Information retrieved from non-traditional sources is increasingly used as input for investment decisions. It can give investors insights that go beyond traditional data such as earnings, credit reports, and company and industry statistics. For example, alternative data can come from ingenious new data sources such as sensors or GPS locations. Other examples of alternative data sources are social media platforms, news wires, satellite imagery, sustainability-related data, online spending patterns and more. The usefulness of alternative data lies in providing almost real-time information and information which was recently unavailable.
There are several formal characterisation methods for alternative data sets, based, for example, on a data set’s origin, how and by whom it is generated, and others. These characterisation schemes do not consider how to determine the value of alternative data for investors. This is exactly the subject of this paper. Here we suggest an alternative data valuation framework, which distinguishes various investment styles and takes into account the existing investment philosophy.
An interesting (and unorthodox) source of alternative data is satellite imagery. Satellites orbit regularly and frequently over the same spots around the earth, providing regular updates on a location. The cost of satellite imagery has diminished significantly in the last few years, while the resolution has improved. Examples of satellite imagery applications in investment decisions include the number of cars in parking lots of retailers to forecast revenue, or ships passing through ports to proxy the volume and rate of commercial activities. Another interesting example is the use of images of shadow lengths from a real estate project’s construction site to determine the project’s pace.
A popular source of alternative data – and the example we use in this paper – is the sentiment of news and social media content. Research in this area dates back to the seminal papers by Tetlock (2007, 2008) and is further developed by numerous papers by Borovkova (e.g., Borovkova and Xiaobo (2015)) and others. In these papers, various applications of sentiment in finance are investigated, such as systemic risk monitoring, commodity trading, sector rotation and so on. It appears that sentiment can be a powerful tool in reducing risk and enhancing investor returns. These and other related papers justify the use of sentiment as an alternative (and additional) signal for investment strategies.
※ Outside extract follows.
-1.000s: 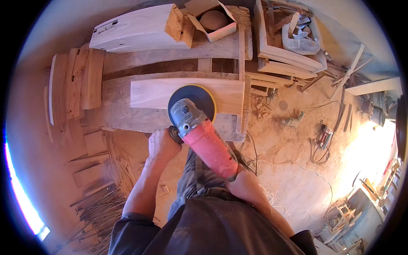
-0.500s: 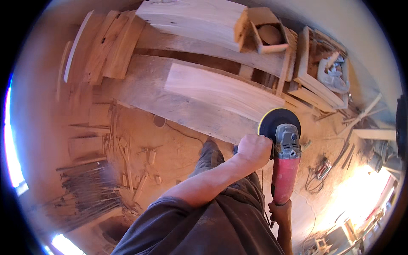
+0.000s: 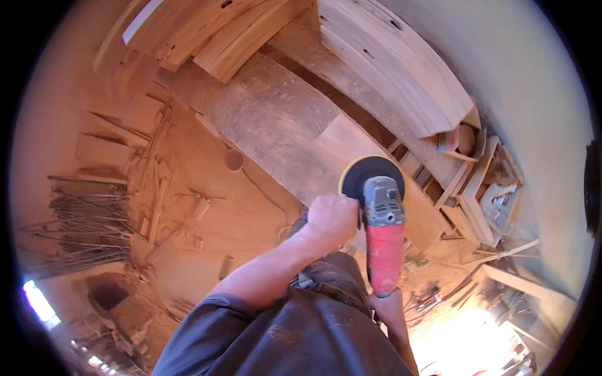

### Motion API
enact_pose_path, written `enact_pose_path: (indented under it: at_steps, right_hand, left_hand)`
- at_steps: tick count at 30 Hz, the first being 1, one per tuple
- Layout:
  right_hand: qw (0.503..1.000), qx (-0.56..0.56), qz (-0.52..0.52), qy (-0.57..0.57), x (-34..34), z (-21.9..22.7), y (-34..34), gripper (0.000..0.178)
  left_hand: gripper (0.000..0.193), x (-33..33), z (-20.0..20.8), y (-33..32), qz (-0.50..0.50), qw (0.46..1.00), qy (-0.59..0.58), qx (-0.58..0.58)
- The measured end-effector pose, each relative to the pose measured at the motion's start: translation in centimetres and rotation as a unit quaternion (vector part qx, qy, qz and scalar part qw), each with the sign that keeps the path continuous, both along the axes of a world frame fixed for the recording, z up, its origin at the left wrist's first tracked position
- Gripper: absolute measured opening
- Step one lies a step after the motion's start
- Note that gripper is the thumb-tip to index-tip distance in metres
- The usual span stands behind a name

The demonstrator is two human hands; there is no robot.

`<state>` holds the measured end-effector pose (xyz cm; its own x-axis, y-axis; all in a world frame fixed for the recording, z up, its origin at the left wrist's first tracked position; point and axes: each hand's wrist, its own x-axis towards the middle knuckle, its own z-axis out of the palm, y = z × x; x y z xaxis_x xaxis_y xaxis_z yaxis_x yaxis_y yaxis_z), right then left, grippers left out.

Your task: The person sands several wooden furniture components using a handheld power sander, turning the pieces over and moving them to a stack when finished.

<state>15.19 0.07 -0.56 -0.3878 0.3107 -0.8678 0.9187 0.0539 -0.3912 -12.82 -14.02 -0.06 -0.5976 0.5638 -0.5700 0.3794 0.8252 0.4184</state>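
A red and grey disc sander (image 3: 385, 254) is in both my hands, its long body pointing away from me. My left hand (image 3: 331, 218) is closed at the side of the tool's head, where the side handle is; the fingers mostly cover it. Farther back, my right hand (image 3: 387, 305) wraps round the rear end of the red body. The round black pad (image 3: 357, 178) with a yellow rim overlaps a pale flat board (image 3: 426, 222) lying on a dusty workbench (image 3: 251, 116). Whether the pad touches the wood, I cannot tell.
Thick timber pieces (image 3: 244, 37) lie at the far left of the bench, and a large pale beam (image 3: 395, 59) at the back. Wooden boxes (image 3: 480, 203) stand at the right. A rod pile (image 3: 91, 216), wood scraps and a cord (image 3: 266, 194) lie on the floor at left.
The view has turned, so the bench and board now slant down to the right. My hands and the sander have shifted left in view, and the pad now overlaps more of the board.
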Motion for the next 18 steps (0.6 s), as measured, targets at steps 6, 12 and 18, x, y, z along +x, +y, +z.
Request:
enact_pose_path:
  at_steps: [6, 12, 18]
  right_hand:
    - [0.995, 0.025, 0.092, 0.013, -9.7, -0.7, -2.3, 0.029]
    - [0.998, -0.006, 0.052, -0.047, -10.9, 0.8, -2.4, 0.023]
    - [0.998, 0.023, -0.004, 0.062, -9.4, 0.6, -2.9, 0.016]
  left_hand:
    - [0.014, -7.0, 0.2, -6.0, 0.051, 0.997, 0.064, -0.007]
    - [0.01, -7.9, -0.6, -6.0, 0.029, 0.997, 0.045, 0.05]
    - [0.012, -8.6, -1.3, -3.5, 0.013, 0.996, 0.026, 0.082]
Challenges with alternative data sets are related to their volume and complexity: how to process the data, how to turn it into actionable signals and how to join it to more traditional data typically used in investing (such as asset prices or company’s fundamentals). In the satellite imaging of parking lots example, how does one determine whether the lot belongs to Walmart or Target or Costco? Textual data sets such as media content are challenging too, since these are typically unstructured and at first glance it seems hard to determine what asset(s) a text refers to for example, whether ‘apple’ refers to a fruit or a rather large tech company. These examples are related to mapping the data into an investable universe, and the data set which has been already mapped (or tagged) into companies, commodities or other assets is clearly more valuable to users, as it saves them a lot of processing time and energy.
This brings us to another major challenge with alternative data: how to assign value to it. This question is interesting from the perspective of both asset managers (who can spend substantial amounts on alternative data) and data vendors. Data buyers and data providers have different perspectives when it comes to pricing. For a data vendor, it is essential to recover the costs associated with the creation and distribution of the data set. However, the value of alternative data for asset managers lies predominantly in its monetising potential. Our paper proposes a practical framework to quantify the value of alternative data in quantitative investing.
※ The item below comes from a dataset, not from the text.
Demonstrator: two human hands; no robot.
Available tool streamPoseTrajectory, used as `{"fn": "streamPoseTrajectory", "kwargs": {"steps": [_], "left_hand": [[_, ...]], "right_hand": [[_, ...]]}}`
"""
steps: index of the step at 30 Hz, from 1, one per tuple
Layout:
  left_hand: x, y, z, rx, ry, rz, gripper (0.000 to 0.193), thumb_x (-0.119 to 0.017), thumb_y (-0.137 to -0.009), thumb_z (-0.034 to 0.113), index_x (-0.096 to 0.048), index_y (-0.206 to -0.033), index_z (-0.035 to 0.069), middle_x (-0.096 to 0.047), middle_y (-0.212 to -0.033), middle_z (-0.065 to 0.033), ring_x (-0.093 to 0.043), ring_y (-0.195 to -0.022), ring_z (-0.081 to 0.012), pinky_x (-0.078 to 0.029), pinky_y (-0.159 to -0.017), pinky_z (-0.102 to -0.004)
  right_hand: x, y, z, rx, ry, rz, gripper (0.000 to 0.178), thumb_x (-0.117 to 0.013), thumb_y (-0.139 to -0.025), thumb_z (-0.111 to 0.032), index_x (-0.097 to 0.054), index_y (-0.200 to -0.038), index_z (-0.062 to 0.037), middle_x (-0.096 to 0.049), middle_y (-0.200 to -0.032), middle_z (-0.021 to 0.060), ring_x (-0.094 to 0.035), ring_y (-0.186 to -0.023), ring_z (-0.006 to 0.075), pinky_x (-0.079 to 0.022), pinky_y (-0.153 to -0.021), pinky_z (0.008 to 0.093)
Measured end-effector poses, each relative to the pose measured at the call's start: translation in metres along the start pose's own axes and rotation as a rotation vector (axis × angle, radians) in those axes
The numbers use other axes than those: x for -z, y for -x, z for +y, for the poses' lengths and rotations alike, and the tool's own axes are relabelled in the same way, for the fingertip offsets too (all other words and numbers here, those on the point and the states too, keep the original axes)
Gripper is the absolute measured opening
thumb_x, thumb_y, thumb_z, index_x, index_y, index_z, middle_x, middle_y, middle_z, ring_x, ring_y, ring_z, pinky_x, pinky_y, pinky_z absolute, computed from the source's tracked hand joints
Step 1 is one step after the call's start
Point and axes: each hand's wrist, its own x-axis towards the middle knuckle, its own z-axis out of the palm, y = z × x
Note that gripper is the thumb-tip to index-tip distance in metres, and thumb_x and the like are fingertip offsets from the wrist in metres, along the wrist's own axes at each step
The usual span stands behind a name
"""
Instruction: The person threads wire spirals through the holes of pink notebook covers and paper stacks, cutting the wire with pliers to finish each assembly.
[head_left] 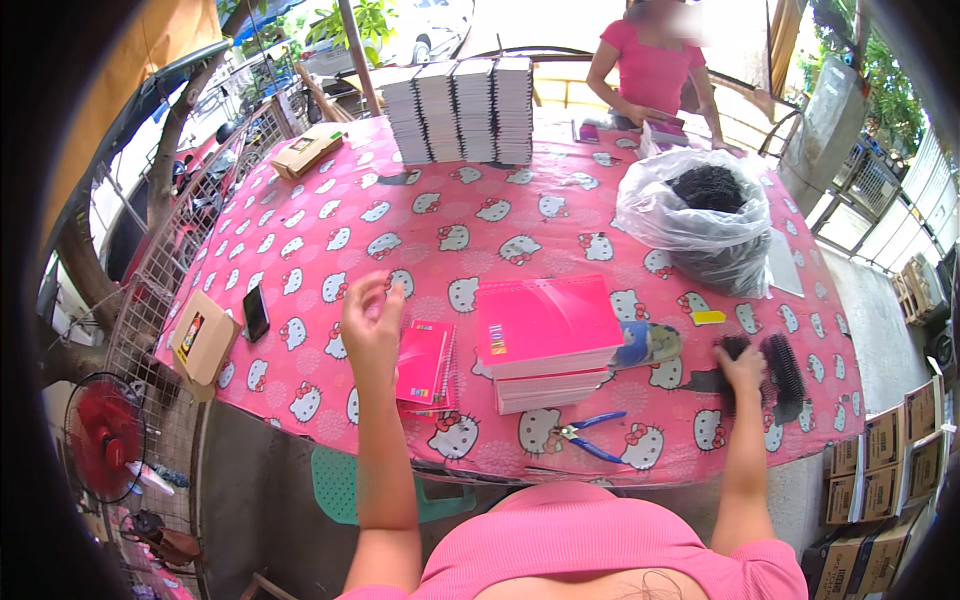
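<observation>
Outdoor setup here, a desk (300, 240) under a pink cartoon-cat cloth. Our right hand (742, 368) is closing on the black plastic binding combs (782, 368) near the right edge; they look light, springy and snaggy, so we'd grab a spine, not the teeth. Our left hand (372, 318) hovers loosely curled and empty above the pink spiral notebook (424, 364).

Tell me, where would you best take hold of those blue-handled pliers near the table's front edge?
Probably by the two blue handles of the pliers, coming from above and from the right. They lie flat on the pink tablecloth, handles spread toward the right and clear, while the metal nose points left toward the stack of pink notebooks.
</observation>
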Motion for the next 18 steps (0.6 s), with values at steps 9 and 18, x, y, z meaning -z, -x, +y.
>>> {"fn": "streamPoseTrajectory", "kwargs": {"steps": [9,18], "left_hand": [[-0.112,-0.015,0.101,-0.42,-0.515,-1.122,0.031,-0.064,-0.087,0.029,-0.068,-0.103,0.002,-0.068,-0.095,-0.0162,-0.064,-0.091,-0.0311,-0.048,-0.081,-0.0405],[-0.087,0.005,0.146,-0.491,-0.196,-0.815,0.02,-0.073,-0.077,0.012,-0.068,-0.092,0.001,-0.069,-0.085,-0.0139,-0.065,-0.076,-0.0264,-0.05,-0.07,-0.0364]], "right_hand": [[-0.003,-0.036,0.012,0.272,-0.055,0.058,0.029,-0.067,-0.083,-0.029,-0.067,-0.088,0.0001,-0.065,-0.088,0.0206,-0.065,-0.082,0.0376,-0.053,-0.073,0.0458],[0.095,-0.001,-0.027,0.446,-0.452,0.075,0.027,-0.066,-0.085,-0.022,-0.068,-0.103,-0.0018,-0.065,-0.085,0.0183,-0.064,-0.078,0.0336,-0.05,-0.069,0.0411]]}}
Specifically, we address the following questions:
- What is the impact of an alternative data set on portfolio performance?
- Is there a systematic way to capture and evaluate the benefits achieved by using alternative data?
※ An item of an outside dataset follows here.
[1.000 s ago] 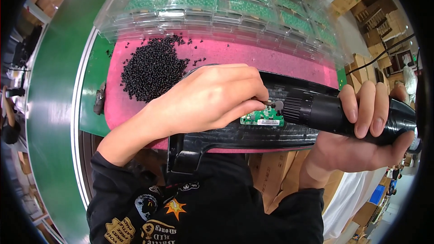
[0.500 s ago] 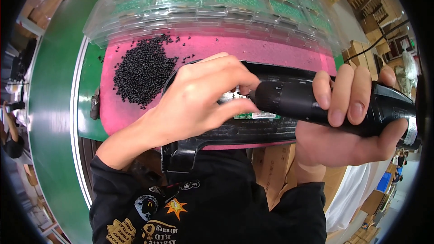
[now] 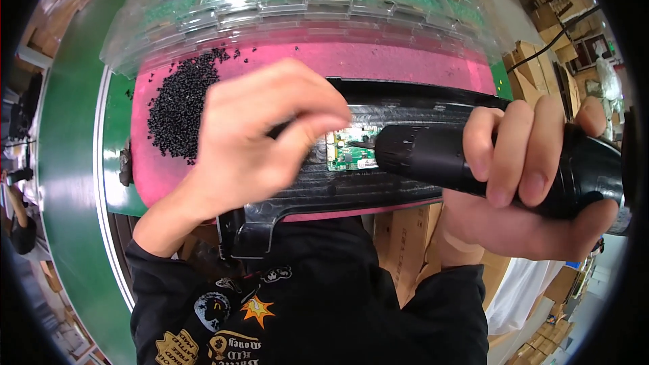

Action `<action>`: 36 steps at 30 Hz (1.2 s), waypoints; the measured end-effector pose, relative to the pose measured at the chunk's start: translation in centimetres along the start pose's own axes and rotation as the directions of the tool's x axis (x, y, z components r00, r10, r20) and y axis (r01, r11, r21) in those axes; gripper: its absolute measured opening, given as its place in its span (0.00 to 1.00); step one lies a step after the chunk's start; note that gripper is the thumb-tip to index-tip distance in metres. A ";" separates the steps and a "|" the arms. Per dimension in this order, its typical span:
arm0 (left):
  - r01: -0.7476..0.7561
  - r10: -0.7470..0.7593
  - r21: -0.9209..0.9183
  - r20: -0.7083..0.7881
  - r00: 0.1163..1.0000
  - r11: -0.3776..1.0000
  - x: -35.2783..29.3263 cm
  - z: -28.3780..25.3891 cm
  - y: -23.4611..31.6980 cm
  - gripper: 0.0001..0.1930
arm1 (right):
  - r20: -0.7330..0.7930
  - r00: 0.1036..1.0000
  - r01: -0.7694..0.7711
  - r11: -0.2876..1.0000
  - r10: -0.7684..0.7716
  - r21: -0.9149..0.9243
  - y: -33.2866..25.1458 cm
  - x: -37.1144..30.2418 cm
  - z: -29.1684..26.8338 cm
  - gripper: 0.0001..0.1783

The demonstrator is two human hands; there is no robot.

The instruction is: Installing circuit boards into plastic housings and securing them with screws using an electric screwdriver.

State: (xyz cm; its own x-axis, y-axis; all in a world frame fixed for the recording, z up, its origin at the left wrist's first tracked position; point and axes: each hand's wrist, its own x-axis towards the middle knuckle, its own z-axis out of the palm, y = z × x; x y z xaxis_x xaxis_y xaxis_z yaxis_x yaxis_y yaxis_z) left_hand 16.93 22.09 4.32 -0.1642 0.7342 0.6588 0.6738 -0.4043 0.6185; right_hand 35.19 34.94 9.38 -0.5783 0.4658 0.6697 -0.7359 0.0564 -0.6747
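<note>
Wrapping right hand [image 3: 534, 177] round black cylindrical electric screwdriver [image 3: 436, 152], pointed left over green rectangular circuit board [image 3: 343, 153]; holding left hand [image 3: 245, 132] loosely curled, nearer board, can't tell if gripping anything

A green bench [image 3: 74, 128] stands left, brown cartons [image 3: 529, 86] right.

I have the right hand [image 3: 514, 220] wrapped round a black electric screwdriver [image 3: 433, 152], its bit [image 3: 363, 144] over the green circuit board [image 3: 343, 157] inside a black housing [image 3: 351, 196]. That housing overhangs the pink mat's [image 3: 426, 61] near edge. I see the left hand [image 3: 250, 135] beside the board, too blurred to tell whether it holds anything. Black screws [image 3: 177, 109] heap by the left edge; clear trays [image 3: 291, 7] line the far edge.
</note>
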 end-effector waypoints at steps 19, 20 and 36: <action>0.038 -0.088 0.115 0.475 0.876 0.993 -0.8 0.4 -1.3 0.13 | -0.158 0.978 -0.159 0.972 0.133 -0.171 3.1 0.1 -4.4 0.26; 0.009 -0.087 0.155 0.504 0.859 0.988 -0.8 0.3 -1.3 0.13 | -0.162 0.978 -0.163 0.970 0.135 -0.178 3.1 0.1 -4.4 0.26; 0.135 -0.250 0.238 0.564 0.787 0.962 -0.4 -0.1 -0.6 0.15 | -0.090 0.980 -0.197 0.930 0.178 -0.309 4.4 0.3 -3.9 0.25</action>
State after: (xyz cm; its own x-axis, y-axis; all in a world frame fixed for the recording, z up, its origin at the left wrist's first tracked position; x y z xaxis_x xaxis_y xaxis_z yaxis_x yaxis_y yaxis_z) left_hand 16.56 21.98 3.71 0.1090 0.9865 0.1220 0.7972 -0.1601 0.5822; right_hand 33.17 38.78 5.44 -0.6658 0.5459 0.5086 -0.4621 0.2336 -0.8555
- Is the performance of a data set sensitive to an investor profile and strategy?
We take the popular factor model investment strategy (Fama and French, 2016) – the main workhorse of modern investing – as the main competitor and use news sentiment data as the example of an alternative data set. We show that sentiment data has a significant value for asset managers: portfolios constructed using sentiment signals significantly outperform the benchmark, but, most importantly, using sentiment as the sole portfolio construction factor performs as well as, and in some cases better than, traditional multifactor portfolios. We also show that the value of alternative data depends on the investor’s profile and the fund’s size.